■ DIRECTIONS FOR THIS TASK:
When you reach a picture, pass over it; otherwise repeat the listing word for word.

--- INFORMATION SUPPLIED Enclosed Below ---

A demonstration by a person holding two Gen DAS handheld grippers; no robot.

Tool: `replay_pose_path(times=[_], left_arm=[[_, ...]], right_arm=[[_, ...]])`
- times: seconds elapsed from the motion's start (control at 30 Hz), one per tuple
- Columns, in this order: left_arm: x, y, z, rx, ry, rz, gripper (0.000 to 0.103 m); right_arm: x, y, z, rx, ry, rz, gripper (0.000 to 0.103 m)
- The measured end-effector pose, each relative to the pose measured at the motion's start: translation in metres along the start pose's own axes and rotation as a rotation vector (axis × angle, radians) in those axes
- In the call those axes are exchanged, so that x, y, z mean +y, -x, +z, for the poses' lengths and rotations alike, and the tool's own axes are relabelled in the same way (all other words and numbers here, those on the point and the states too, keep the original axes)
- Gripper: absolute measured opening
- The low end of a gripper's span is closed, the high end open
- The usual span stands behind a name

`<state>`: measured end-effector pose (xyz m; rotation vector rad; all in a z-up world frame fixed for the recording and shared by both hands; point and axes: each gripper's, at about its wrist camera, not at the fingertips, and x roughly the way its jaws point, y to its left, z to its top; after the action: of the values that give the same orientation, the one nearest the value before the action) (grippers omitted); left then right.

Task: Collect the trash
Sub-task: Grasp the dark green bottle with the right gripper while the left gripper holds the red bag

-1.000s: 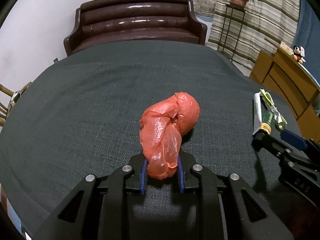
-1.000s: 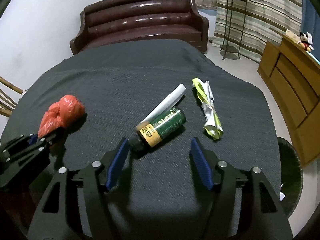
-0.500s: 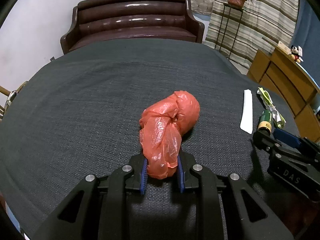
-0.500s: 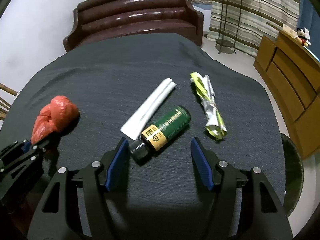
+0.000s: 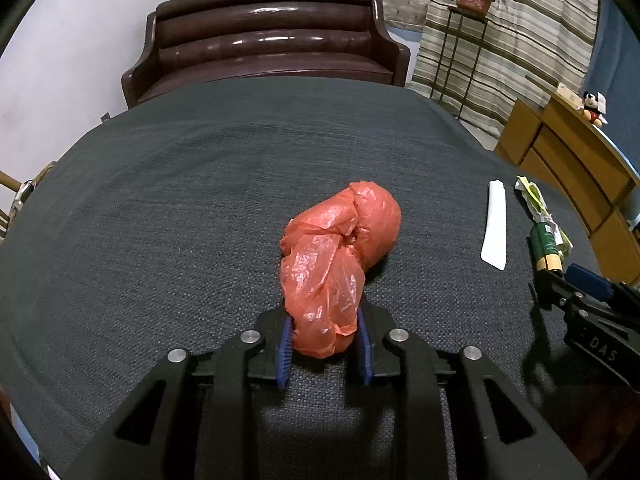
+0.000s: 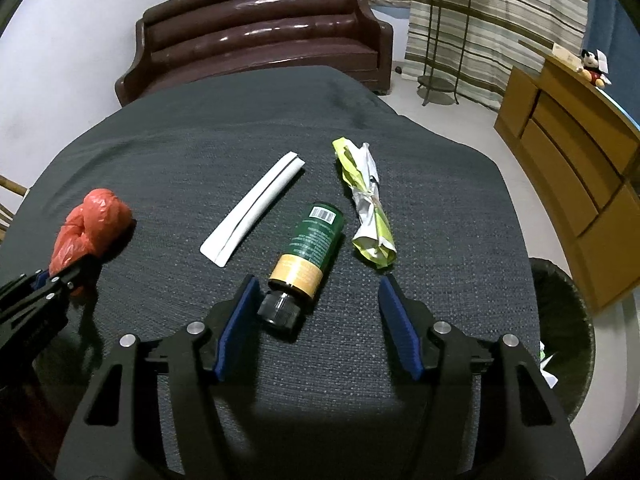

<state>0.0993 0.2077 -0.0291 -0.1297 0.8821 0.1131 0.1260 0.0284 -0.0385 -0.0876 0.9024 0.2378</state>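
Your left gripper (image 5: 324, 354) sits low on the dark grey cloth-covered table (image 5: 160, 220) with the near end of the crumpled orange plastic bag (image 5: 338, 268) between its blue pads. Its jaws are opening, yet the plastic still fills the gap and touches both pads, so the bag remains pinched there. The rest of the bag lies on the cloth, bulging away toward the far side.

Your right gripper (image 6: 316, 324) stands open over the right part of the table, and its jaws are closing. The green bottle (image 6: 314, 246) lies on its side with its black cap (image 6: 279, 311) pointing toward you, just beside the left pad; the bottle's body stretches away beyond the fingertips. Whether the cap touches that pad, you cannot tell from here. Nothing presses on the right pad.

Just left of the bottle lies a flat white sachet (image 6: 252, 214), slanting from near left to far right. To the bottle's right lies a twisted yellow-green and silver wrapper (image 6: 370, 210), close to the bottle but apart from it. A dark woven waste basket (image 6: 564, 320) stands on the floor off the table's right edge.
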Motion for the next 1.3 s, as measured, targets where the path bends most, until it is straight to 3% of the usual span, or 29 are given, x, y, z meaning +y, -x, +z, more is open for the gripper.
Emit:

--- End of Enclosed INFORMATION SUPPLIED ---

■ ANSWER TO THE PROBLEM:
A demonstration by a person holding two Gen DAS handheld grippers; no robot.

Tool: `replay_pose_path(times=[_], left_arm=[[_, ...]], right_arm=[[_, ...]])`
- times: seconds elapsed from the motion's start (control at 30 Hz), one per tuple
- Columns, in this order: left_arm: x, y, z, rx, ry, rz, gripper (0.000 to 0.103 m); right_arm: x, y, z, rx, ry, rz, gripper (0.000 to 0.103 m)
- The measured end-effector pose, each relative to the pose measured at the motion's start: translation in metres along the start pose's own axes and rotation as a rotation vector (axis × angle, radians) in those axes
- In the call those axes are exchanged, so that x, y, z mean +y, -x, +z, for the poses' lengths and rotations alike, and the tool's own axes are relabelled in the same way (all other words and numbers here, those on the point and the states too, keep the original axes)
- Gripper: absolute measured opening
- The low end of a gripper's span is closed, the high end open
- The usual span stands behind a name

`<state>`: measured end-effector pose (xyz m; rotation vector rad; all in a z-up world frame fixed for the recording and shared by both hands; point and axes: each gripper's, at about its wrist camera, not at the fingertips, and x roughly the way its jaws point, y to its left, z to its top; after the action: of the values that give the same orientation, the one nearest the value before the action) (grippers omitted); left then right.

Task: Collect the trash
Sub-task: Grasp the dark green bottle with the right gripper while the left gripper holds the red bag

-1.000s: 
-1.000s: 
-0.500s: 
-0.500s: 
+0.000s: 
+0.000s: 

<state>0.0993 0.2077 -0.0291 -0.1297 0.8821 0.1131 0.1260 0.0284 -0.0385 -0.0876 0.9024 0.2378</state>
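Your left gripper (image 5: 324, 354) sits low on the dark grey cloth-covered table (image 5: 160, 220) with the near end of the crumpled orange plastic bag (image 5: 338, 268) between its blue pads. Its jaws are opening, yet the plastic still fills the gap and touches both pads, so the bag remains pinched there. The rest of the bag lies on the cloth, bulging away toward the far side.

Your right gripper (image 6: 316, 324) stands open over the right part of the table, and its jaws are closing. The green bottle (image 6: 314, 246) lies on its side with its black cap (image 6: 279, 311) pointing toward you, just beside the left pad; the bottle's body stretches away beyond the fingertips. Whether the cap touches that pad, you cannot tell from here. Nothing presses on the right pad.

Just left of the bottle lies a flat white sachet (image 6: 252, 214), slanting from near left to far right. To the bottle's right lies a twisted yellow-green and silver wrapper (image 6: 370, 210), close to the bottle but apart from it. A dark woven waste basket (image 6: 564, 320) stands on the floor off the table's right edge.
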Motion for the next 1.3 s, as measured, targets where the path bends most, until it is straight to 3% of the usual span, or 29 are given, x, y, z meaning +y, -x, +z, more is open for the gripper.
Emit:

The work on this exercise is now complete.